## Exercise:
The expected answer holds every line from the first line of the data below through the line containing "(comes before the", exactly as written, and no other line.

## Collected data:

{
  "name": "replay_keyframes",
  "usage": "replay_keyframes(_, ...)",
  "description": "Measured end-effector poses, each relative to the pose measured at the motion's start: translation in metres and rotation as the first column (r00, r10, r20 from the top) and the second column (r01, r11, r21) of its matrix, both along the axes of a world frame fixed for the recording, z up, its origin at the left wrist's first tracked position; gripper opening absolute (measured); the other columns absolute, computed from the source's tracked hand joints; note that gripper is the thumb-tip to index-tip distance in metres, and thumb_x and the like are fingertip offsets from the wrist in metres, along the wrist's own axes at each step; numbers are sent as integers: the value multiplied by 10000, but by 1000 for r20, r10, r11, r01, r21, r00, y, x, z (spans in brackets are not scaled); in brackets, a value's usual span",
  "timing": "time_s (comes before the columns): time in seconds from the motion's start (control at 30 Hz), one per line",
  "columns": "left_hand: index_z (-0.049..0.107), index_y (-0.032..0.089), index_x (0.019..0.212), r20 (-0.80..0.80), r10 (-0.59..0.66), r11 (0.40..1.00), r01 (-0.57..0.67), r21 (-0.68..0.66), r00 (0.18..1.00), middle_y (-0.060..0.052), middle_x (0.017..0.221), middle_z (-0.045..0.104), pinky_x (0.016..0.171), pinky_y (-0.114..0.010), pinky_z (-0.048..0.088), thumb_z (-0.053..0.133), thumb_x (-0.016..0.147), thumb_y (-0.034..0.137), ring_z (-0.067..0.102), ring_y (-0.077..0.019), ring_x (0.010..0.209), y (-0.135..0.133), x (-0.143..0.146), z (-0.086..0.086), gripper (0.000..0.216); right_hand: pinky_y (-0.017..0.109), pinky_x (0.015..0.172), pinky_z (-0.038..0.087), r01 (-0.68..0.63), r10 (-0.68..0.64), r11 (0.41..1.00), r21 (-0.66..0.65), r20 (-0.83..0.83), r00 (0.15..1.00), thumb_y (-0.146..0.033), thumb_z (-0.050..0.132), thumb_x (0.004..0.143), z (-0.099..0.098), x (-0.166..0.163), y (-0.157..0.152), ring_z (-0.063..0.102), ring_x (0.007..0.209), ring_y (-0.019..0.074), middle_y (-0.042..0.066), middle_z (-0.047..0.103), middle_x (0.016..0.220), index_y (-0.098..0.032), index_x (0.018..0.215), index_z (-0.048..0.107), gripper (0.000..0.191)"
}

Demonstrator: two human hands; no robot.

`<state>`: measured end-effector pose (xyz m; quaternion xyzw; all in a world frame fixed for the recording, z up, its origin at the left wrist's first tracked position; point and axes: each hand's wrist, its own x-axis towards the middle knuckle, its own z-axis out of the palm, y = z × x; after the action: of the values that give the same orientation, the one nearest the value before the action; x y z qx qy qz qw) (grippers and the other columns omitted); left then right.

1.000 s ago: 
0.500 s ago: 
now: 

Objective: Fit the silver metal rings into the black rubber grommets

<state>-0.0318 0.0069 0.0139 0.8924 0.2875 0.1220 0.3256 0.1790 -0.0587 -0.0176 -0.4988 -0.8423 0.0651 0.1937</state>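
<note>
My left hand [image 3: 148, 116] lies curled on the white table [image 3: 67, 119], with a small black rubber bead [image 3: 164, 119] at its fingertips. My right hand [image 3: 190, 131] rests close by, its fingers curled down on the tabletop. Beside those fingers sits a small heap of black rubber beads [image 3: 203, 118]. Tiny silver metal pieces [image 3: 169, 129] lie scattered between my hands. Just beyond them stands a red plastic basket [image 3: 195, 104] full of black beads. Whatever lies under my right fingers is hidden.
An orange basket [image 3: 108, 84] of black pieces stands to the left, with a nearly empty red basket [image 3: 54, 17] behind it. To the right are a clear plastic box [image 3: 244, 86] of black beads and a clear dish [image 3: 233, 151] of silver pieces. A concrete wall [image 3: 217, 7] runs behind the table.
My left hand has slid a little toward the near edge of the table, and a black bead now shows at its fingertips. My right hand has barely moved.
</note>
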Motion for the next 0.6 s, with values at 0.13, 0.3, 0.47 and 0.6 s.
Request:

## Answer box:
{
  "name": "replay_keyframes",
  "usage": "replay_keyframes(_, ...)",
  "description": "Measured end-effector poses, each relative to the pose measured at the motion's start: translation in metres and rotation as the first column (r00, r10, r20 from the top) and the second column (r01, r11, r21) of its matrix, both along the axes of a world frame fixed for the recording, z up, its origin at the left wrist's first tracked position; gripper opening absolute (measured); the other columns absolute, computed from the source's tracked hand joints; note that gripper is the thumb-tip to index-tip distance in metres, and thumb_x and the like are fingertip offsets from the wrist in metres, along the wrist's own axes at each step; numbers are sent as integers: the value multiplied by 10000, but by 1000 for r20, r10, r11, r01, r21, r00, y, x, z (spans in brackets are not scaled); in brackets, a value's usual span",
  "timing": "time_s (comes before the columns): time in seconds from the motion's start (control at 30 Hz), one per line",

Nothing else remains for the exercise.